Prompt
Nothing is to be left out; print all the entries exactly.

Data supplied
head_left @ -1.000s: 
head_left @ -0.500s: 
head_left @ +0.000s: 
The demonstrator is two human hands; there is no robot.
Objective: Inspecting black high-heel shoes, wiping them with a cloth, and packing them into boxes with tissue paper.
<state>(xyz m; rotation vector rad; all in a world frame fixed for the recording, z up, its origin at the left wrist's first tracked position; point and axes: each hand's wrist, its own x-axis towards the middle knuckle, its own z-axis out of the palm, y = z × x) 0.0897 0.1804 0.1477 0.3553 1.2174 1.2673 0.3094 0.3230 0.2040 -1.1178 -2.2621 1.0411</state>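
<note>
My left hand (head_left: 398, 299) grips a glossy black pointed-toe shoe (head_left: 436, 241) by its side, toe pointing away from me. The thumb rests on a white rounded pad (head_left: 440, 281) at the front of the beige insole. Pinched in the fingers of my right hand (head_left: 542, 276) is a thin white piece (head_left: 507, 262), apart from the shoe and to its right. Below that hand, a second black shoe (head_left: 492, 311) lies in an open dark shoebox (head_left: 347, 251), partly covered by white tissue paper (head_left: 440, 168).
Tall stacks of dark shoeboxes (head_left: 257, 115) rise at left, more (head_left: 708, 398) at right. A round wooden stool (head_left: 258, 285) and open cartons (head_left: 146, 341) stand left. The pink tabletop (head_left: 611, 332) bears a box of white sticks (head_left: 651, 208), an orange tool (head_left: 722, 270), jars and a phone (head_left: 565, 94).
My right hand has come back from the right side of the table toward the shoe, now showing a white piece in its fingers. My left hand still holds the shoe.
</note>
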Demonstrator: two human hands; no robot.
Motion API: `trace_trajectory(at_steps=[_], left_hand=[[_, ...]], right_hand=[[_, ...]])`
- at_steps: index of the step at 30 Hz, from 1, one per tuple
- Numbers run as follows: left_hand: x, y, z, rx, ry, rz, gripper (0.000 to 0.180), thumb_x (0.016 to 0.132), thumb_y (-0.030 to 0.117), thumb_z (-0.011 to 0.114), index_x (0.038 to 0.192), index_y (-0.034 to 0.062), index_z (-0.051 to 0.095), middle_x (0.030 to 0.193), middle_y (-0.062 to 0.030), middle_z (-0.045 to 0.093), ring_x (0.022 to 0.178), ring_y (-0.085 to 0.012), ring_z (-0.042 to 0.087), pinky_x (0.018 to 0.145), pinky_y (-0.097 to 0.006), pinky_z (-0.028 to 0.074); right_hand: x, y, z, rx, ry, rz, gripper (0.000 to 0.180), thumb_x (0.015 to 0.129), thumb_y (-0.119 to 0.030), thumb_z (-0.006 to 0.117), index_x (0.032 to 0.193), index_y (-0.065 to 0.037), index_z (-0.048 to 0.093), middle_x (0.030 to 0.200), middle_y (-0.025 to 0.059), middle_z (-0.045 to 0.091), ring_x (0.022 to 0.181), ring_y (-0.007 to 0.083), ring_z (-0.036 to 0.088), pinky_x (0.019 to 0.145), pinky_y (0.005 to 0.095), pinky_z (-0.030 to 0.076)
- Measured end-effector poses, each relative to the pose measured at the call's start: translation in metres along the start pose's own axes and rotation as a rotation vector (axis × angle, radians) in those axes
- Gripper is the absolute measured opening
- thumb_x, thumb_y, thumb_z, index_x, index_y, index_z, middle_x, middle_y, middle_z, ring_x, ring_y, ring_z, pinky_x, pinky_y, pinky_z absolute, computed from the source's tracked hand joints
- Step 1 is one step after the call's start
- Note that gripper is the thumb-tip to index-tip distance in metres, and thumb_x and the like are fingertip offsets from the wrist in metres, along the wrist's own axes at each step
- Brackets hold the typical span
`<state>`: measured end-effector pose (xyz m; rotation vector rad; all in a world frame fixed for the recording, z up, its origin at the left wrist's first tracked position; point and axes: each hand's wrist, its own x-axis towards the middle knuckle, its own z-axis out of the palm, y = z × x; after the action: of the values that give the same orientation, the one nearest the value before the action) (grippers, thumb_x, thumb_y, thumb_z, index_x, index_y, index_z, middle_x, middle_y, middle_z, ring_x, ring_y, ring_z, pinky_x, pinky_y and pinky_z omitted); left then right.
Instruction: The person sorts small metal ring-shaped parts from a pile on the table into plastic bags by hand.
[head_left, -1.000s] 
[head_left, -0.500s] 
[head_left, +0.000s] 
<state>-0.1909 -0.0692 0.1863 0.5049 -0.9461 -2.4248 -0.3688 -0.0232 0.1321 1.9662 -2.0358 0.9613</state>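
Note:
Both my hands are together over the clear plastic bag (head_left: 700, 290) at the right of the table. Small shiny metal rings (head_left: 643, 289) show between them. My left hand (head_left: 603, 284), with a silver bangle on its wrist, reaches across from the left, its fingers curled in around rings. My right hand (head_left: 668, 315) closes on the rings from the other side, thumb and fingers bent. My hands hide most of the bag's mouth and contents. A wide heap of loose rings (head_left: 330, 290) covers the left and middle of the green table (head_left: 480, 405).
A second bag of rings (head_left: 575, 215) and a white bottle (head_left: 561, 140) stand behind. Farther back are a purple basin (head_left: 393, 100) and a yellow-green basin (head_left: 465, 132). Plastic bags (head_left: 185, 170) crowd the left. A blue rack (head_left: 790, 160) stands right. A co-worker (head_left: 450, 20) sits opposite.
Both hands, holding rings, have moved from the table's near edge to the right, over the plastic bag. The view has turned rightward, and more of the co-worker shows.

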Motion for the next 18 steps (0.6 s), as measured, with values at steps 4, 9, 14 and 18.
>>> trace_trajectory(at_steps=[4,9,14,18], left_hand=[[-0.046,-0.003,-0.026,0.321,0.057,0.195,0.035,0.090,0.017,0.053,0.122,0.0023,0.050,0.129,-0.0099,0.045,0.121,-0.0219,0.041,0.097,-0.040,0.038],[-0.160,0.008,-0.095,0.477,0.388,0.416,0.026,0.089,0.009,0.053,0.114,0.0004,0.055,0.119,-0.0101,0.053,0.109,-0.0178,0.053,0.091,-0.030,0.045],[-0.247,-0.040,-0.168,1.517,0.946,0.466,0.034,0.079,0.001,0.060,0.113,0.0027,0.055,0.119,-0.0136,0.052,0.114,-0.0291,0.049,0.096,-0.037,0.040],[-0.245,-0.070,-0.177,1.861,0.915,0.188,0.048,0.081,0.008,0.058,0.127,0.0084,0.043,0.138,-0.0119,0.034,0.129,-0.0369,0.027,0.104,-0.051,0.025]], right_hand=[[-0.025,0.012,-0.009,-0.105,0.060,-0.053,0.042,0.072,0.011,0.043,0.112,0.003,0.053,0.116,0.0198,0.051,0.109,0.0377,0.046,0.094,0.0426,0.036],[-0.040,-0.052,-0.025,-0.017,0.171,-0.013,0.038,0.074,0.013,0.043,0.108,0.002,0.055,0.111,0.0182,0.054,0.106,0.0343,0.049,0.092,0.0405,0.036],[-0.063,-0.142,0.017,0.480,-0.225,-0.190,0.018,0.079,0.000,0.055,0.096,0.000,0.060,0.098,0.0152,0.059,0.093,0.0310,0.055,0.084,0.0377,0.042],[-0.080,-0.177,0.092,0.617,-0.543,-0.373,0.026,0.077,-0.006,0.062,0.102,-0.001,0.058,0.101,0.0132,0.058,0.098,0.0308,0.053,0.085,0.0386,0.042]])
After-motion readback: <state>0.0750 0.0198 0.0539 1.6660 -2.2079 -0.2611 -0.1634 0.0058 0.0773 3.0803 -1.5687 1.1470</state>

Written reply
head_left @ -1.000s: 
head_left @ -0.500s: 
head_left @ +0.000s: 
The demonstrator is two human hands; there is no robot.
Objective: Inspecting black high-heel shoes, wiping them with a cloth, and packing them into boxes with tissue paper.
<state>(xyz m; rotation vector rad; all in a world frame fixed for the recording, z up, its origin at the left wrist's first tracked position; point and axes: each hand's wrist, its own x-axis towards the middle knuckle, its own z-axis out of the palm, y = z × x) 0.0897 0.1804 0.1477 0.3553 1.2174 1.2673 0.3094 0.3230 0.2040 -1.1178 -2.2621 1.0411</state>
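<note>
My left hand (head_left: 398, 299) grips a glossy black pointed-toe shoe (head_left: 436, 241) by its side, toe pointing away from me. The thumb rests on a white rounded pad (head_left: 440, 281) at the front of the beige insole. Pinched in the fingers of my right hand (head_left: 542, 276) is a thin white piece (head_left: 507, 262), apart from the shoe and to its right. Below that hand, a second black shoe (head_left: 492, 311) lies in an open dark shoebox (head_left: 347, 251), partly covered by white tissue paper (head_left: 440, 168).
Tall stacks of dark shoeboxes (head_left: 257, 115) rise at left, more (head_left: 708, 398) at right. A round wooden stool (head_left: 258, 285) and open cartons (head_left: 146, 341) stand left. The pink tabletop (head_left: 611, 332) bears a box of white sticks (head_left: 651, 208), an orange tool (head_left: 722, 270), jars and a phone (head_left: 565, 94).
My right hand has come back from the right side of the table toward the shoe, now showing a white piece in its fingers. My left hand still holds the shoe.
</note>
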Demonstrator: two human hands; no robot.
Motion API: `trace_trajectory(at_steps=[_], left_hand=[[_, ...]], right_hand=[[_, ...]])`
- at_steps: index of the step at 30 Hz, from 1, one per tuple
- Numbers run as follows: left_hand: x, y, z, rx, ry, rz, gripper (0.000 to 0.180), thumb_x (0.016 to 0.132), thumb_y (-0.030 to 0.117), thumb_z (-0.011 to 0.114), index_x (0.038 to 0.192), index_y (-0.034 to 0.062), index_z (-0.051 to 0.095), middle_x (0.030 to 0.193), middle_y (-0.062 to 0.030), middle_z (-0.045 to 0.093), ring_x (0.022 to 0.178), ring_y (-0.085 to 0.012), ring_z (-0.042 to 0.087), pinky_x (0.018 to 0.145), pinky_y (-0.097 to 0.006), pinky_z (-0.028 to 0.074); right_hand: x, y, z, rx, ry, rz, gripper (0.000 to 0.180), thumb_x (0.015 to 0.129), thumb_y (-0.119 to 0.030), thumb_z (-0.006 to 0.117), index_x (0.032 to 0.193), index_y (-0.065 to 0.037), index_z (-0.048 to 0.093), middle_x (0.030 to 0.200), middle_y (-0.025 to 0.059), middle_z (-0.045 to 0.091), ring_x (0.022 to 0.181), ring_y (-0.007 to 0.083), ring_z (-0.036 to 0.088), pinky_x (0.019 to 0.145), pinky_y (0.005 to 0.095), pinky_z (-0.030 to 0.076)
- Measured end-effector poses, each relative to the pose measured at the call's start: translation in metres along the start pose's own axes and rotation as a rotation vector (axis × angle, radians) in those axes
- Gripper is the absolute measured opening
- thumb_x, thumb_y, thumb_z, index_x, index_y, index_z, middle_x, middle_y, middle_z, ring_x, ring_y, ring_z, pinky_x, pinky_y, pinky_z absolute, computed from the source's tracked hand joints
- Step 1 is one step after the call's start
- Note that gripper is the thumb-tip to index-tip distance in metres, and thumb_x and the like are fingertip offsets from the wrist in metres, along the wrist's own axes at each step
- Brackets hold the typical span
`<state>`: measured end-effector pose (xyz m; rotation vector rad; all in a world frame fixed for the recording, z up, its origin at the left wrist's first tracked position; point and axes: each hand's wrist, its own x-axis towards the middle knuckle, its own z-axis out of the palm, y = z × x; after the action: of the values that give the same orientation, the one nearest the value before the action) (grippers, thumb_x, thumb_y, thumb_z, index_x, index_y, index_z, middle_x, middle_y, middle_z, ring_x, ring_y, ring_z, pinky_x, pinky_y and pinky_z omitted); left then right.
Instruction: The person sorts small metal ring-shaped parts from a pile on the table into plastic bags by hand.
[head_left, -1.000s] 
[head_left, -0.500s] 
[head_left, +0.000s] 
<state>-0.1909 -0.0692 0.1863 0.5049 -0.9461 -2.4248 -0.3688 -0.0232 0.1321 1.9662 -2.0358 0.9613</state>
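Note:
Both my hands are together over the clear plastic bag (head_left: 700, 290) at the right of the table. Small shiny metal rings (head_left: 643, 289) show between them. My left hand (head_left: 603, 284), with a silver bangle on its wrist, reaches across from the left, its fingers curled in around rings. My right hand (head_left: 668, 315) closes on the rings from the other side, thumb and fingers bent. My hands hide most of the bag's mouth and contents. A wide heap of loose rings (head_left: 330, 290) covers the left and middle of the green table (head_left: 480, 405).
A second bag of rings (head_left: 575, 215) and a white bottle (head_left: 561, 140) stand behind. Farther back are a purple basin (head_left: 393, 100) and a yellow-green basin (head_left: 465, 132). Plastic bags (head_left: 185, 170) crowd the left. A blue rack (head_left: 790, 160) stands right. A co-worker (head_left: 450, 20) sits opposite.
Both hands, holding rings, have moved from the table's near edge to the right, over the plastic bag. The view has turned rightward, and more of the co-worker shows.
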
Motion for the next 18 steps (0.6 s), as measured, with values at steps 4, 9, 14 and 18.
>>> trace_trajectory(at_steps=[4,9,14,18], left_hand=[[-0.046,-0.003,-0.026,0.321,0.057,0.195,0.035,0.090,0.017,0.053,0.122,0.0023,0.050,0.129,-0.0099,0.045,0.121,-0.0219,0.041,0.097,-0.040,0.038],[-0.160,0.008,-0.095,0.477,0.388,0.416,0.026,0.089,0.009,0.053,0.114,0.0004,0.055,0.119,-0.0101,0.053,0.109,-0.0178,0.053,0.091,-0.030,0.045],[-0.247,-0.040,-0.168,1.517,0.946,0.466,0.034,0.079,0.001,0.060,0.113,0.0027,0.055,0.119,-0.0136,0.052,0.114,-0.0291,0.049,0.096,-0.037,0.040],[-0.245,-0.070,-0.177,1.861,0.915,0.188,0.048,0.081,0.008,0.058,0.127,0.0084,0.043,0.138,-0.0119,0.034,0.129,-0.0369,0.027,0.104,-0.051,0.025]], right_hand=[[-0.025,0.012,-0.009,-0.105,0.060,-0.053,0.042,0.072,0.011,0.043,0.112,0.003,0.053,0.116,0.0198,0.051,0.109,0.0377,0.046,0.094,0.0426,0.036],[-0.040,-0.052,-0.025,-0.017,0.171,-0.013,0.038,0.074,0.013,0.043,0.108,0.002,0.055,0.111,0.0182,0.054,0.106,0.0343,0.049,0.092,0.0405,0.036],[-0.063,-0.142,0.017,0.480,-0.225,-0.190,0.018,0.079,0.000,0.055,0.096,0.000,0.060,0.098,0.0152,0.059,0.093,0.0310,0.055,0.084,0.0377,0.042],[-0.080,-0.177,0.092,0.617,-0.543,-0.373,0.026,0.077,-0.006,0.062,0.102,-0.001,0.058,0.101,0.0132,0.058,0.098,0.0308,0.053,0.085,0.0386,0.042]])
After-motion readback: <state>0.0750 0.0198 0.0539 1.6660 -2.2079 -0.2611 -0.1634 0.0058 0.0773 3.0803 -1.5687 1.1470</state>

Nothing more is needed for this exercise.